◆ **ASSIGNMENT**
Could you give the records below again exactly as they stand?

◆ **GIVEN INFORMATION**
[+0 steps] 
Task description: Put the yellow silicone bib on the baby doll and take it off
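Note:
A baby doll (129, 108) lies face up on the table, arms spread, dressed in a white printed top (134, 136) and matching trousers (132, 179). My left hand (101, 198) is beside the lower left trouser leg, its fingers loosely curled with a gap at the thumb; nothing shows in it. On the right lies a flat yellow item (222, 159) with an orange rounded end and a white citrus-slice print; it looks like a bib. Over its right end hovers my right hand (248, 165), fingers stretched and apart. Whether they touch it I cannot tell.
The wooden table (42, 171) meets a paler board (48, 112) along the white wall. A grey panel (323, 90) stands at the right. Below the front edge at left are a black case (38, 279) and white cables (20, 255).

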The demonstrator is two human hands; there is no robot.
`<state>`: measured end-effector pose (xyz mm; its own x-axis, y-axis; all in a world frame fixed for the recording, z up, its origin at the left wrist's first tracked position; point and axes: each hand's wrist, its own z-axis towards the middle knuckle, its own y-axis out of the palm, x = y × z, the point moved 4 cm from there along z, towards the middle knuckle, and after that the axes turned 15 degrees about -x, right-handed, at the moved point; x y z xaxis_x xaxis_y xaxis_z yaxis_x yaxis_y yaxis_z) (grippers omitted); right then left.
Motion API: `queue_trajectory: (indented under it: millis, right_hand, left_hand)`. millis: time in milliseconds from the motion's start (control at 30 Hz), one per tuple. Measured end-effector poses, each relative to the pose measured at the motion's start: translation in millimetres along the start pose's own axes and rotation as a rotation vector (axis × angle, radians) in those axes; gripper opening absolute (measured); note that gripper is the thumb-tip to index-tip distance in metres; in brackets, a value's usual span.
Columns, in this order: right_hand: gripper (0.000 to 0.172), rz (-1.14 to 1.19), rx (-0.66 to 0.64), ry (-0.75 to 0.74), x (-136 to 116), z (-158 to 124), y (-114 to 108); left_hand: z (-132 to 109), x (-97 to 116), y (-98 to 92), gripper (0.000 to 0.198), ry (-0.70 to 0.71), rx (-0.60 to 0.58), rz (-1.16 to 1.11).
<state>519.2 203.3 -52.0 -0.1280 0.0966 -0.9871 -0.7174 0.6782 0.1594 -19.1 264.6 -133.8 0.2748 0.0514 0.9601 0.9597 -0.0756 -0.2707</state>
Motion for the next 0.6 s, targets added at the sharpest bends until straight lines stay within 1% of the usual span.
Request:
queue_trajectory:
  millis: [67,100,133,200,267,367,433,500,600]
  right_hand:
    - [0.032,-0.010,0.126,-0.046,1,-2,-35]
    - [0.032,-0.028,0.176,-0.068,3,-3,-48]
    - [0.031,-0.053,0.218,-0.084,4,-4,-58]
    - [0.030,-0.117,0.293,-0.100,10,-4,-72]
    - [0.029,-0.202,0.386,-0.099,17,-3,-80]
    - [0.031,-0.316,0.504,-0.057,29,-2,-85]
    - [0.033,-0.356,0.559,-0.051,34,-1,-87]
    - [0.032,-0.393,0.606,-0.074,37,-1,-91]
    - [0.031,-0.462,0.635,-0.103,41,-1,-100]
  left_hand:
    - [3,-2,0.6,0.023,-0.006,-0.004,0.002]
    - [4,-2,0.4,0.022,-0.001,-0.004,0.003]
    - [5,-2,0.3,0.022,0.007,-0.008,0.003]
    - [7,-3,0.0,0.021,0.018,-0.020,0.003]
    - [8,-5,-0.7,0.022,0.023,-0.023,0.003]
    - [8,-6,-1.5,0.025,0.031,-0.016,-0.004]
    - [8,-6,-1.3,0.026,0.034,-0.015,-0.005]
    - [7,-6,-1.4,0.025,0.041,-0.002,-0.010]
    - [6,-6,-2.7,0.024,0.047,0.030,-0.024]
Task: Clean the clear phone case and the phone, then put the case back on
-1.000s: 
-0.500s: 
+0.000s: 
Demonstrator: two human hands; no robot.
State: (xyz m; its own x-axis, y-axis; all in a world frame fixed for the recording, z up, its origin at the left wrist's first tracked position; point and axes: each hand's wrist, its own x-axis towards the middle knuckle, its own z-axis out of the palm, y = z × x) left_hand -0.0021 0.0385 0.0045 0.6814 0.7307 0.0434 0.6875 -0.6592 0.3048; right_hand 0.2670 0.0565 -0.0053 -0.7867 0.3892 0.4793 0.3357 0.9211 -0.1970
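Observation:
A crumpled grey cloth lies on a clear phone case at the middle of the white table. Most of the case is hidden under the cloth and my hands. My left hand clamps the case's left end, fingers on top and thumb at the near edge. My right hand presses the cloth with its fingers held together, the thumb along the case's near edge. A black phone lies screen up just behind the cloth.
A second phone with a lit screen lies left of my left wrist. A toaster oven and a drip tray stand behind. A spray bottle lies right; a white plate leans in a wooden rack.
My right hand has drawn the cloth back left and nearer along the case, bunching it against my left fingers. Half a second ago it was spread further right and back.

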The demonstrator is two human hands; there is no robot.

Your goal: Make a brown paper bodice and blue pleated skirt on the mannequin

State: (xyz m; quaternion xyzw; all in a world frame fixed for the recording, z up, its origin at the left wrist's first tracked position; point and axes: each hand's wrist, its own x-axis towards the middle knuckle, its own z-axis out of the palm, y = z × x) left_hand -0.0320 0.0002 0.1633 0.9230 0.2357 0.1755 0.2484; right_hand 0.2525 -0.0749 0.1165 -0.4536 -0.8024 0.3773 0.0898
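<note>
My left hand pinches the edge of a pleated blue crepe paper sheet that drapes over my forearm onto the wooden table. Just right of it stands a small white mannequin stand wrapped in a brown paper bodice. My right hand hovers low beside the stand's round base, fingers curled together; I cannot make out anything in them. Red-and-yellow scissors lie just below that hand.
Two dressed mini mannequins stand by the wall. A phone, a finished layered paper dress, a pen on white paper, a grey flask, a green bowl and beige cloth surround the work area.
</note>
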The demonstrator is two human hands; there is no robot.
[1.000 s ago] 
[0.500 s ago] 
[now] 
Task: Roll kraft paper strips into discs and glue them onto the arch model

◆ **OUTPUT BELOW**
[+0 steps] 
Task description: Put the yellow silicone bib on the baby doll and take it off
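Note:
A baby doll (129, 108) lies face up on the table, arms spread, dressed in a white printed top (134, 136) and matching trousers (132, 179). My left hand (101, 198) is beside the lower left trouser leg, its fingers loosely curled with a gap at the thumb; nothing shows in it. On the right lies a flat yellow item (222, 159) with an orange rounded end and a white citrus-slice print; it looks like a bib. Over its right end hovers my right hand (248, 165), fingers stretched and apart. Whether they touch it I cannot tell.
The wooden table (42, 171) meets a paler board (48, 112) along the white wall. A grey panel (323, 90) stands at the right. Below the front edge at left are a black case (38, 279) and white cables (20, 255).
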
The demonstrator is two human hands; there is no robot.
`<state>`: measured end-effector pose (xyz mm; its own x-axis, y-axis; all in a world frame fixed for the recording, z up, its origin at the left wrist's first tracked position; point and axes: each hand's wrist, its own z-axis towards the middle knuckle, its own y-axis out of the palm, x = y × z, the point moved 4 cm from there along z, towards the middle knuckle, and after that the axes turned 15 degrees about -x, right-handed, at the moved point; x y z xaxis_x xaxis_y xaxis_z yaxis_x yaxis_y yaxis_z) (grippers omitted); right then left.
Motion API: `queue_trajectory: (indented under it: millis, right_hand, left_hand)`. millis: time in milliseconds from the motion's start (control at 30 Hz), one per tuple. Measured end-effector poses, each relative to the pose measured at the motion's start: translation in millimetres along the start pose's own axes and rotation as a rotation vector (axis × angle, radians) in those axes; gripper opening absolute (measured); note that gripper is the thumb-tip to index-tip distance in metres; in brackets, a value's usual span.
Columns, in this order: right_hand: gripper (0.000 to 0.172), rz (-1.14 to 1.19), rx (-0.66 to 0.64), ry (-0.75 to 0.74), x (-136 to 116), z (-158 to 124), y (-114 to 108); left_hand: z (-132 to 109), x (-97 to 116), y (-98 to 92), gripper (0.000 to 0.198), ry (-0.70 to 0.71), rx (-0.60 to 0.58), rz (-1.16 to 1.11).
<state>519.2 203.3 -52.0 -0.1280 0.0966 -0.9871 -0.7174 0.6782 0.1594 -19.1 264.6 -133.8 0.2748 0.0514 0.9601 0.9597 -0.0756 -0.2707</state>
Motion for the next 0.6 s, targets added at the sharpest bends until straight lines stay within 1% of the usual span.
Request:
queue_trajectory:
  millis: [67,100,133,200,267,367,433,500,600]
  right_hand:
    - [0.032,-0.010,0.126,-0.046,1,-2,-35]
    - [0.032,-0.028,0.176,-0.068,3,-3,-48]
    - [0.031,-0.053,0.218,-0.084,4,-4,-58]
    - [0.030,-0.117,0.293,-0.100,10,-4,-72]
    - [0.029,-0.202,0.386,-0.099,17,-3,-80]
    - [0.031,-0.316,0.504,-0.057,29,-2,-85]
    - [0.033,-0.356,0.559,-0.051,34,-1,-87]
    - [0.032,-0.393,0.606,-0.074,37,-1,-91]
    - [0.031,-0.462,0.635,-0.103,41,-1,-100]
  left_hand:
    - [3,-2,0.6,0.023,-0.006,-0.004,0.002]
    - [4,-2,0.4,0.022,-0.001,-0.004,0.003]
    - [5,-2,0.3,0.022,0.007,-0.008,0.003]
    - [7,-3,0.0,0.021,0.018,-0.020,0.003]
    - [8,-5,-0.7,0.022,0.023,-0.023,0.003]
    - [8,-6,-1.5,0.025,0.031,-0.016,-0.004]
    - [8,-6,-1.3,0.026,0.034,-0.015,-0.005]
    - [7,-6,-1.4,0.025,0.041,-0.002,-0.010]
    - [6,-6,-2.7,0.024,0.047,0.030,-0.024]
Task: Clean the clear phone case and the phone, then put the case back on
-1.000s: 
-0.500s: 
+0.000s: 
Demonstrator: two human hands; no robot.
State: (xyz m; its own x-axis, y-axis; all in a world frame fixed for the recording, z up, its origin at the left wrist's first tracked position; point and axes: each hand's wrist, its own x-axis towards the middle knuckle, its own z-axis out of the palm, y = z × x) left_hand -0.0021 0.0385 0.0045 0.6814 0.7307 0.0434 0.6875 -0.6592 0.3048; right_hand 0.2670 0.0565 -0.0053 -0.7867 0.3892 0.4793 0.3357 0.9211 -0.1970
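Observation:
A crumpled grey cloth lies on a clear phone case at the middle of the white table. Most of the case is hidden under the cloth and my hands. My left hand clamps the case's left end, fingers on top and thumb at the near edge. My right hand presses the cloth with its fingers held together, the thumb along the case's near edge. A black phone lies screen up just behind the cloth.
A second phone with a lit screen lies left of my left wrist. A toaster oven and a drip tray stand behind. A spray bottle lies right; a white plate leans in a wooden rack.
My right hand has drawn the cloth back left and nearer along the case, bunching it against my left fingers. Half a second ago it was spread further right and back.
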
The demonstrator is two human hands; there is no robot.

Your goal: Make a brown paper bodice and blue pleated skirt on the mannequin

State: (xyz m; quaternion xyzw; all in a world frame fixed for the recording, z up, its origin at the left wrist's first tracked position; point and axes: each hand's wrist, its own x-axis towards the middle knuckle, its own z-axis out of the palm, y = z × x) left_hand -0.0320 0.0002 0.1633 0.9230 0.2357 0.1755 0.2484; right_hand 0.2525 -0.0749 0.1165 -0.4536 -0.8024 0.3773 0.0898
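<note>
My left hand pinches the edge of a pleated blue crepe paper sheet that drapes over my forearm onto the wooden table. Just right of it stands a small white mannequin stand wrapped in a brown paper bodice. My right hand hovers low beside the stand's round base, fingers curled together; I cannot make out anything in them. Red-and-yellow scissors lie just below that hand.
Two dressed mini mannequins stand by the wall. A phone, a finished layered paper dress, a pen on white paper, a grey flask, a green bowl and beige cloth surround the work area.
</note>
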The demonstrator is two human hands; there is no robot.
[1.000 s ago] 
[0.500 s ago] 
[now] 
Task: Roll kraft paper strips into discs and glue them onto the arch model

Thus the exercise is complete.